Problem details
Two lines in the data below mark the range: the one with "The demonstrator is" and the one with "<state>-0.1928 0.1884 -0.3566". Return both, along with every line between them, exactly.

# # # # #

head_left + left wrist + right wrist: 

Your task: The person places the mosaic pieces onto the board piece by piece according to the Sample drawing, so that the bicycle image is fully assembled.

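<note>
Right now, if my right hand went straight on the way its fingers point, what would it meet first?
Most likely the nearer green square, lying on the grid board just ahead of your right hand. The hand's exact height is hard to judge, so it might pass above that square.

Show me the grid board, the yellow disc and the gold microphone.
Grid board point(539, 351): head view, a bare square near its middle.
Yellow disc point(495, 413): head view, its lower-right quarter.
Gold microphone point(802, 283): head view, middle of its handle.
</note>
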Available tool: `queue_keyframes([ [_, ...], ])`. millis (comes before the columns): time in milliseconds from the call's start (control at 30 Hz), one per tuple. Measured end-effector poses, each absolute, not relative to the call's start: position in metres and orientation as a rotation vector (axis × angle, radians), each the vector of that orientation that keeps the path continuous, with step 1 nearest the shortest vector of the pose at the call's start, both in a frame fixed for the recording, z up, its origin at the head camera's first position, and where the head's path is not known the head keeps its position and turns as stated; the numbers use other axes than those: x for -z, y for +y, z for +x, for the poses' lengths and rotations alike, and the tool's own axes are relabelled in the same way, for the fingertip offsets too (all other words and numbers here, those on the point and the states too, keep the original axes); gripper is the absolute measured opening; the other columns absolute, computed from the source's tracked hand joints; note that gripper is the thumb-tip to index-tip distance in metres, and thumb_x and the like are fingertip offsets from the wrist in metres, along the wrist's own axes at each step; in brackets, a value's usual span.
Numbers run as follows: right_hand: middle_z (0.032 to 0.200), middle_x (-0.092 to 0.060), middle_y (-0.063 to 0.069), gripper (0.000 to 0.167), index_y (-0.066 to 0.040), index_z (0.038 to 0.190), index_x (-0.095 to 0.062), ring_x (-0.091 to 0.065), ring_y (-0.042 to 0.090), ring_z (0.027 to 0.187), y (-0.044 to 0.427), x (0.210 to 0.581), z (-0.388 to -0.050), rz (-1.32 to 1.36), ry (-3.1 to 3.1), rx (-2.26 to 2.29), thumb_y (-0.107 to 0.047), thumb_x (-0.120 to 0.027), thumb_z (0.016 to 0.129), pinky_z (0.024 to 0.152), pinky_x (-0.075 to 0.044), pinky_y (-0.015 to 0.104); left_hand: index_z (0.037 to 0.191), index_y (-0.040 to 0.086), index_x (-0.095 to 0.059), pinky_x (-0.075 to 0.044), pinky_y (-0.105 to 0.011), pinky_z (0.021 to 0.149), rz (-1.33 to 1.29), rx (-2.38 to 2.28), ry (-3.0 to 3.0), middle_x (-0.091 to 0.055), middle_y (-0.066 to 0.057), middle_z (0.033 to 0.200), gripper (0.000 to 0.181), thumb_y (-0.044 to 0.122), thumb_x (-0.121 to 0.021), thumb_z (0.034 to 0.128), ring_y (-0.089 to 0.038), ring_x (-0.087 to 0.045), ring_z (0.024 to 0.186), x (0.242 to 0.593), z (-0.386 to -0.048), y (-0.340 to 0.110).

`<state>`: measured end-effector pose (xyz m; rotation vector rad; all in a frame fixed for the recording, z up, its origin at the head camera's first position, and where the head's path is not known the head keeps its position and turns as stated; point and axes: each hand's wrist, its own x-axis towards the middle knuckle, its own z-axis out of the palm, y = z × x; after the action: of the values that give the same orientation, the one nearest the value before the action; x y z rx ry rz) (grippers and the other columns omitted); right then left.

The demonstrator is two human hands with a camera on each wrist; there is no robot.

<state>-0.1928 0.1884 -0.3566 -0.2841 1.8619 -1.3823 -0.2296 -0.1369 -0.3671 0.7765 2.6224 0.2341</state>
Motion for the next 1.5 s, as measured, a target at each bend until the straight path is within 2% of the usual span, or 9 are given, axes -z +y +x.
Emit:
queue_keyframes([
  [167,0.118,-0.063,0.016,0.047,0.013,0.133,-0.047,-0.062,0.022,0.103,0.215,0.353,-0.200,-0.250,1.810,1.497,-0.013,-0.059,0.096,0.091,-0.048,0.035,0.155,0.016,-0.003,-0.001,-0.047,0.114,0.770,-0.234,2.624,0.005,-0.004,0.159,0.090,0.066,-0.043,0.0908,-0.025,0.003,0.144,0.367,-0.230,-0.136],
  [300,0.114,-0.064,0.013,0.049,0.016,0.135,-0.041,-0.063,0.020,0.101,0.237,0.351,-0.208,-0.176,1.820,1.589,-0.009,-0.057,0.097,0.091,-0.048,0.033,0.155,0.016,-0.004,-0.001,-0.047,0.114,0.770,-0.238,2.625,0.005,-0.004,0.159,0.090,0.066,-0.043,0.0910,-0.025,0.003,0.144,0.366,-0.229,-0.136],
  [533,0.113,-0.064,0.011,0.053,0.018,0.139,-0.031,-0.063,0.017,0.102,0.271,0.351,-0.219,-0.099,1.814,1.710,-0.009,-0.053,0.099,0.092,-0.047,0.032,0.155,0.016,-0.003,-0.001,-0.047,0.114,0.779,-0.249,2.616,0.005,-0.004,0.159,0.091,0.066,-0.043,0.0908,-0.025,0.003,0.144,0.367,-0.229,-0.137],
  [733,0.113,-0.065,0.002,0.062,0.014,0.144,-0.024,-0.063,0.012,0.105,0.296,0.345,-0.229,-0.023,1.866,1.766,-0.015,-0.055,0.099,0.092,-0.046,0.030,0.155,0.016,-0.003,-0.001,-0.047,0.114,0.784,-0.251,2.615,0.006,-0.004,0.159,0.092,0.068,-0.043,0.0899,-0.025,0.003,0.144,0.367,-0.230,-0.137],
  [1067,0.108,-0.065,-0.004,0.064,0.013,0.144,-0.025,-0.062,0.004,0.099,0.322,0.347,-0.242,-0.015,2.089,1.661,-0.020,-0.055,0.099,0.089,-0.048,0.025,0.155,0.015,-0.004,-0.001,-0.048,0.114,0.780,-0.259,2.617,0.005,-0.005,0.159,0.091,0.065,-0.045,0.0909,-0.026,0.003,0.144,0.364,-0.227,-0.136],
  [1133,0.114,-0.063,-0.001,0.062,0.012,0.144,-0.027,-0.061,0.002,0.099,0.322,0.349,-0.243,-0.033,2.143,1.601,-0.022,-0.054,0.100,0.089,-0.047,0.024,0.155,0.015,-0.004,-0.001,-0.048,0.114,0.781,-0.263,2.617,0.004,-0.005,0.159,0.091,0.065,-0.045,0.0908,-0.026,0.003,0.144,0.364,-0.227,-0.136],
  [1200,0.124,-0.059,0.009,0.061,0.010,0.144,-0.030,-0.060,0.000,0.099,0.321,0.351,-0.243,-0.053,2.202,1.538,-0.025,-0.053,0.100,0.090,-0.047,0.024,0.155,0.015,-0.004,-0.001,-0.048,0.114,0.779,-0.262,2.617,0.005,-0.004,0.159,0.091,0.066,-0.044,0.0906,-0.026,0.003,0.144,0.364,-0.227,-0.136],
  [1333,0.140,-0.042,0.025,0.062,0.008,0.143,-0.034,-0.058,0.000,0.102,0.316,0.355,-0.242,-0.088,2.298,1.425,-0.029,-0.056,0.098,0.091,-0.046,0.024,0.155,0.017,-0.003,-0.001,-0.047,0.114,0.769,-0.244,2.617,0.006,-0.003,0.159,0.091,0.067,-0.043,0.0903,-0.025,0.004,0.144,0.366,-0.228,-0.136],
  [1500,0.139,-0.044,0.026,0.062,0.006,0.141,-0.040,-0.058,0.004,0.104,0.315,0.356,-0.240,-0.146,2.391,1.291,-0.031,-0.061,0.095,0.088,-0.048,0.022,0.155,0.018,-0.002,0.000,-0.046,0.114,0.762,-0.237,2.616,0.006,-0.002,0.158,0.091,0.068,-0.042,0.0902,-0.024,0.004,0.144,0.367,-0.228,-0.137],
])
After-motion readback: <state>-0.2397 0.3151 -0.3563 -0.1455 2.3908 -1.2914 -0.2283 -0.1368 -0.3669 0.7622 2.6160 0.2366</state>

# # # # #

Problem solution
The demonstrator is two human hands with a camera on each wrist; there is no robot.

<state>-0.1928 0.1884 -0.3566 -0.2841 1.8619 -1.3823 -0.2296 -0.1369 -0.3671 0.7765 2.6224 0.2341</state>

This finishes the output.